Reproducible Example

import pandas as pd, numpy as np
data = pd.DataFrame({
    "uints": np.random.randint(10000, size=300000, dtype=np.uint64),
    "ints": np.random.randint(10000, size=300000, dtype=np.int64),
})

%timeit data["ints"].isin([1, 2]) # 3ms
%timeit data["ints"].isin(np.array([1, 2], dtype=np.int64)) # 3ms
%timeit data["ints"].isin(np.array([1, 2], dtype=np.uint64)) # 5ms
%timeit data["ints"].isin([np.int64(1), np.int64(2)]) # 3ms
%timeit data["ints"].isin([np.uint64(1), np.uint64(2)]) # 5ms

%timeit data["uints"].isin([1, 2]) # 14ms (!)
%timeit data["uints"].isin(np.array([1, 2], dtype=np.int64)) # 5ms
%timeit data["uints"].isin(np.array([1, 2], dtype=np.uint64)) # 3ms
%timeit data["uints"].isin([np.int64(1), np.int64(2)])  # 17ms (!)
%timeit data["uints"].isin([np.uint64(1), np.uint64(2)]) # 17ms (!)

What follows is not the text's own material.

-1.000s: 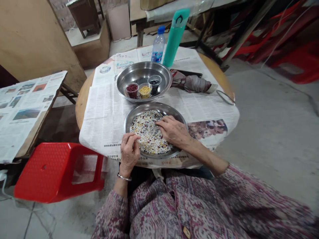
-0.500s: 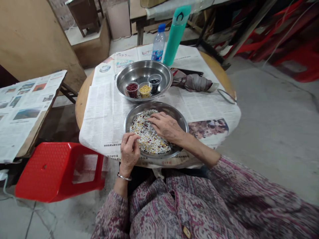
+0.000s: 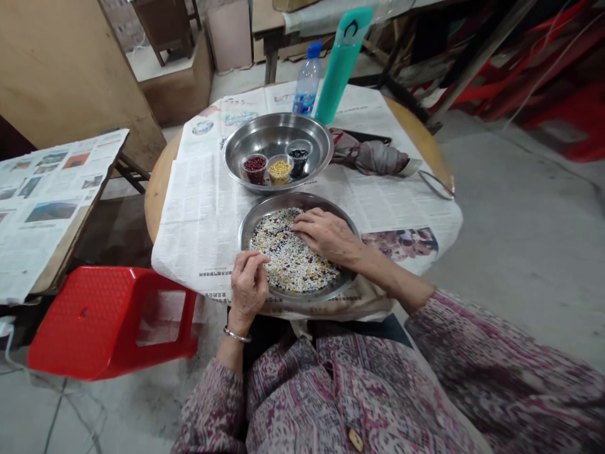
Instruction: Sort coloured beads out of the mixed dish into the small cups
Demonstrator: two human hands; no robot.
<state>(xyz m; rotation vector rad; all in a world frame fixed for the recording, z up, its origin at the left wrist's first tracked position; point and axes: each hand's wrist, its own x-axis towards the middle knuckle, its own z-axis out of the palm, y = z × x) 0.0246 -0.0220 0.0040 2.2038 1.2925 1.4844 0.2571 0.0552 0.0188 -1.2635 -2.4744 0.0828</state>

The last line, with older numpy==1.26.4 (last version <2.0), is even worse: ~200ms.

Installed Versions

INSTALLED VERSIONS

commit : 0691c5c
python : 3.10.12
python-bits : 64
OS : Linux
OS-release : 6.5.0-27-generic
Version : #28~22.04.1-Ubuntu SMP PREEMPT_DYNAMIC Fri Mar 15 10:51:06 UTC 2
machine : x86_64
processor : x86_64
byteorder : little
LC_ALL : None
LANG : en_US.UTF-8
LOCALE : en_US.UTF-8

pandas : 2.2.3
numpy : 2.1.2

Prior Performance

With pandas 1.4.4 and numpy 1.26.4, all the benchmarks above show 3-5ms (3ms on signedness match, 5ms on signedness mismatch). So despite updating numpy mitigating the worst 200ms regression, this still looks like a 5x performance regression on pandas side since 1.4.4.

I'm guessing the regression could be related to PR #46693 , which happened on the 1.5.0 release.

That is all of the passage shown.